Un second courant existe, promu par Antonovsky dans l’ouvrage « Health, stress, and coping » (1979). L’auteur présente le modèle salutogénique de la santé en s’inspirant de la définition de l’OMS de 1946. L’auteur constate que face à certains évènements de vie difficile des personnes maintiennent un niveau de santé convenable mais pour quelles raisons ? Selon lui, ces personnes doivent disposer de certains atouts, qu’il nomme « ressources généralisées de résistances » permettant d’empêcher les facteurs de risque (Antonovsky, 1987). Dans la lignée de Jahoda (1958), il développera ses recherches sur les déterminants positifs de la santé mentale et aboutira à un modèle : « le sens de la cohérence » qui mesure l’orientation positive qu’à une personne sur sa propre vie (Antonovsky, 1987, p.19). Ce concept de salutogénèse s’est développé et des chercheurs ont rassemblé vingt-cinq déterminants jouant un rôle protecteur pour la santé (Lindström & Eriksson, 2010).
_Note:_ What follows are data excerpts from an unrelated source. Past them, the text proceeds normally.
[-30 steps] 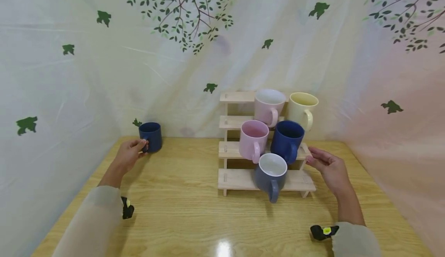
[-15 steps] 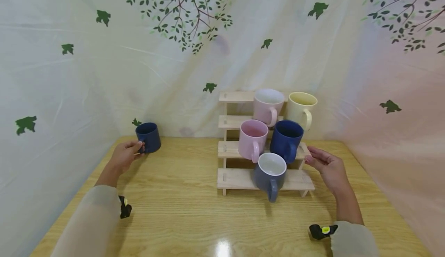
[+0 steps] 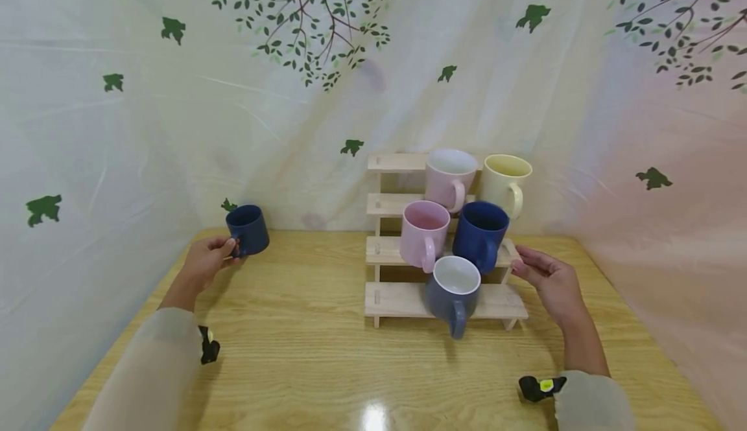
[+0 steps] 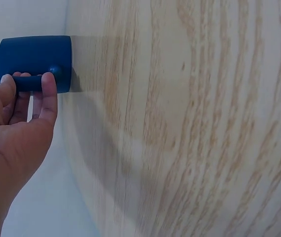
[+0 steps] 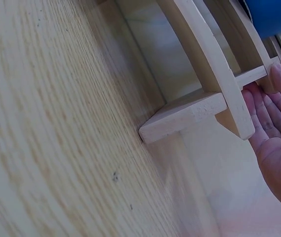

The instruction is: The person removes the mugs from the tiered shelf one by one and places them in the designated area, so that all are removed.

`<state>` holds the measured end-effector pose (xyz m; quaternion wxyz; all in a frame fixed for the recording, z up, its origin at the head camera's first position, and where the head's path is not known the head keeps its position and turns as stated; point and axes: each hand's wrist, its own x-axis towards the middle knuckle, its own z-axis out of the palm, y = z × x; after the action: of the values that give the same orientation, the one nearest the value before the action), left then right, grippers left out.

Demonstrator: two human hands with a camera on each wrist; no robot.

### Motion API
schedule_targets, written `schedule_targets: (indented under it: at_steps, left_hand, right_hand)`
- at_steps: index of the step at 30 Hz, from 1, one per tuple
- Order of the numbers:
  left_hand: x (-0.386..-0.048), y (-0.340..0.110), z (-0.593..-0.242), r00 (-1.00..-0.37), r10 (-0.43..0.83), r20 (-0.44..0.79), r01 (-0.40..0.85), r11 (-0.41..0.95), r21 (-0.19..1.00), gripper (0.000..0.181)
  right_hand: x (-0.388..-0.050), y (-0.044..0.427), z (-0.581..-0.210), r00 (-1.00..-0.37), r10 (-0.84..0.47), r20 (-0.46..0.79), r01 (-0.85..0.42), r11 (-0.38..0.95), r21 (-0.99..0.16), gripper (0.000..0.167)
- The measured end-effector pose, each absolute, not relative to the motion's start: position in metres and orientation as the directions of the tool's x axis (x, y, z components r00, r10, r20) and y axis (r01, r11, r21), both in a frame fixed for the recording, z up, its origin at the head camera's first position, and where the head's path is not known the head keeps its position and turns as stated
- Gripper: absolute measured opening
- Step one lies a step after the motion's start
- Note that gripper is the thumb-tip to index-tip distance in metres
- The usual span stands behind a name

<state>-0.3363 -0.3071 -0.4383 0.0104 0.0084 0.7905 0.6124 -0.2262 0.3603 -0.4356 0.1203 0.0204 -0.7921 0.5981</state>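
A plain dark blue mug (image 3: pixel 248 231), mouth up and leaning slightly left, is at the far left of the desk (image 3: pixel 292 353), its handle on the near left side; whether its base touches is unclear. Well apart to its right, a pale wooden stand (image 3: pixel 398 299) stands upright, four tiers stepping up backward.

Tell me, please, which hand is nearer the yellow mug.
Right. The right hand, gripping the rack, is below and to the right of the yellow mug; the left hand is far to its left, holding a blue mug.
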Motion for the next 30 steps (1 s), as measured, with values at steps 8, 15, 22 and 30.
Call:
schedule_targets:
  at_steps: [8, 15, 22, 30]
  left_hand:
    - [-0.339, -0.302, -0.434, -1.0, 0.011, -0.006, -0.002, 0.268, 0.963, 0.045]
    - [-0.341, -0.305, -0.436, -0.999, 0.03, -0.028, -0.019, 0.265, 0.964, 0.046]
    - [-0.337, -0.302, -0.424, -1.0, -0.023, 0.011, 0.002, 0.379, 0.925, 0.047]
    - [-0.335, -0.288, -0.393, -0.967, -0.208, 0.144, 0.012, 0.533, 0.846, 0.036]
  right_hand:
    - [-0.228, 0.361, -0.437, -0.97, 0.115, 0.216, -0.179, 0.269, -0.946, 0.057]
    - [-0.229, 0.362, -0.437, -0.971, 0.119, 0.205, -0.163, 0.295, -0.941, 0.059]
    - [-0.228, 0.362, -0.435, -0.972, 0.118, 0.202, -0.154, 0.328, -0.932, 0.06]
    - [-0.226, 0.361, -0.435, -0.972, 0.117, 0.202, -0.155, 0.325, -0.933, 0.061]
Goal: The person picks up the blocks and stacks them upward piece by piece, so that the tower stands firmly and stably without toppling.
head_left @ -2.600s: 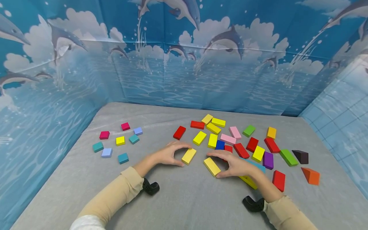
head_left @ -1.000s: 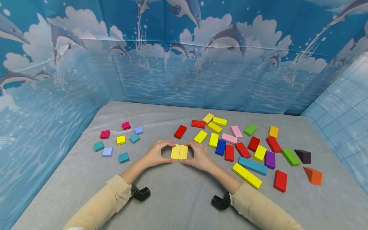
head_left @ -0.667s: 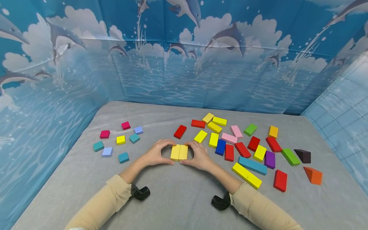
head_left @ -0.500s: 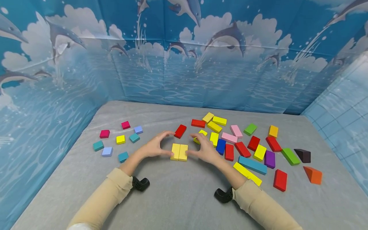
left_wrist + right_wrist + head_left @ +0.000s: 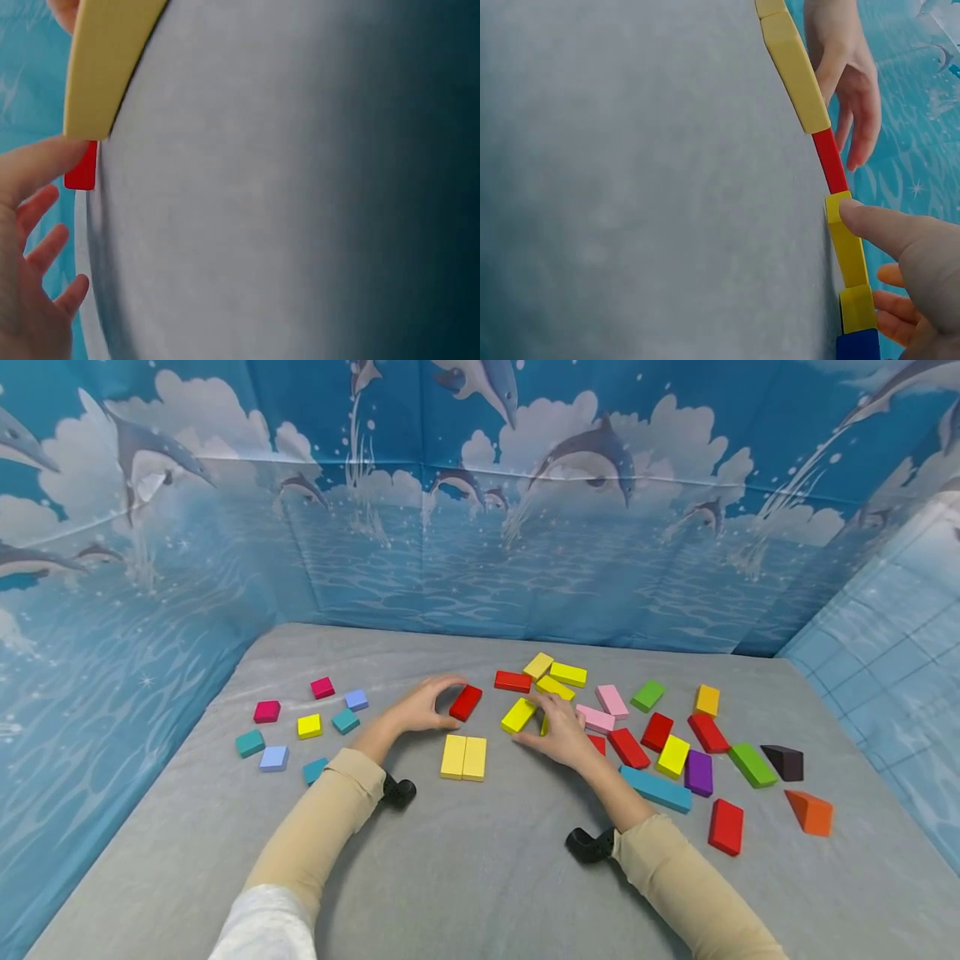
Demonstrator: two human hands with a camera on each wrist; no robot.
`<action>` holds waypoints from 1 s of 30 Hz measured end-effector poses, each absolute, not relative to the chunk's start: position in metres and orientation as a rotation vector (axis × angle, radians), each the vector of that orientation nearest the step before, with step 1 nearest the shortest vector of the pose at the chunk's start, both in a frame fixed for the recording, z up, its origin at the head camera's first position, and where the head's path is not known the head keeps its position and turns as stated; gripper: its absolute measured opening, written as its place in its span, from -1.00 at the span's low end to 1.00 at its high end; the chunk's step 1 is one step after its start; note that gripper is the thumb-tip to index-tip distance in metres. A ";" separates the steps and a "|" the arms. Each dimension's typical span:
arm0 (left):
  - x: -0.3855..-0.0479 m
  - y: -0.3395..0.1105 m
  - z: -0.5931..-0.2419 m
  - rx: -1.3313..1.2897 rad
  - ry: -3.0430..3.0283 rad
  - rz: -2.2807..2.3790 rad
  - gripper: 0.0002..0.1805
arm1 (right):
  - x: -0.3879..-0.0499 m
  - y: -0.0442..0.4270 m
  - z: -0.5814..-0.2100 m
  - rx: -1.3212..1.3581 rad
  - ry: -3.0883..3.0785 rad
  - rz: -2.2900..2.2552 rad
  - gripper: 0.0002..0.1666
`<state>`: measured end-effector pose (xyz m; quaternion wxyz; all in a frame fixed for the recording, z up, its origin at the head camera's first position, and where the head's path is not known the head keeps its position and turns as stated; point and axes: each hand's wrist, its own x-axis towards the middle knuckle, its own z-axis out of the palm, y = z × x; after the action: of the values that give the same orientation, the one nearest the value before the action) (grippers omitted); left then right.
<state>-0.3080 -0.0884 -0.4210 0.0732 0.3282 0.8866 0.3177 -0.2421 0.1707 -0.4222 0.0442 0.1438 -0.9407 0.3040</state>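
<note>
In the head view my left hand [image 5: 420, 706] is at a red block [image 5: 466, 702], thumb near its lower end and fingers near its upper end. The left wrist view shows the other fingers spread, with the red block [image 5: 81, 169] partly hidden behind the thumb. My right hand [image 5: 562, 731] straddles a yellow block [image 5: 517, 716], thumb by its near end, fingers by its far end. In the right wrist view the thumb overlaps that yellow block [image 5: 847, 240]. Firm contact cannot be made out for either hand. Two pale yellow blocks [image 5: 462, 757] lie side by side, touching, in front of the hands.
Several small teal, pink, lilac and yellow blocks [image 5: 309, 727] lie at left. Many coloured blocks crowd the right, including a long blue one [image 5: 656, 789], a dark wedge [image 5: 783, 762] and an orange wedge [image 5: 810, 812]. Dolphin-printed curtains [image 5: 480, 568] border the grey cloth.
Both hands brought the two pale yellow blocks together, then let go. Since then, the left hand has moved away to the red block and the right hand to the bright yellow block.
</note>
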 end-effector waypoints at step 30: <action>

Figure 2 : « Le parapluie salutogénique »4

Ce courant a permis de faire évoluer la psychologie qui s’est souvent restreinte à l’étude des « quatre D » : Damage, Disease, Disorder, Dysfunction (Baker & Schaufeli, 2008). D’ailleurs, Seligman (2002, p. 4), souligne que la « psychologie n’est pas seulement l’étude des maladies, des faiblesses, et des effets néfastes ; elle est aussi l’étude des forces et des vertus ». Cette approche permet de compléter – sous un aspect plus positif – les déterminants de la santé au travail. Par conséquent, de nombreuses recherches portent sur la relation entre la santé des salariés et leurs conditions de travail. Nombreux éléments amènent des préconisations sur l’Organisation du travail et renvoient implicitement et parfois explicitement au rôle du dirigeant d’entreprise dans la prévention. Cependant, peu de recherches ont abouti à l’étude de la santé au travail et au bien-être des dirigeants d’entreprises.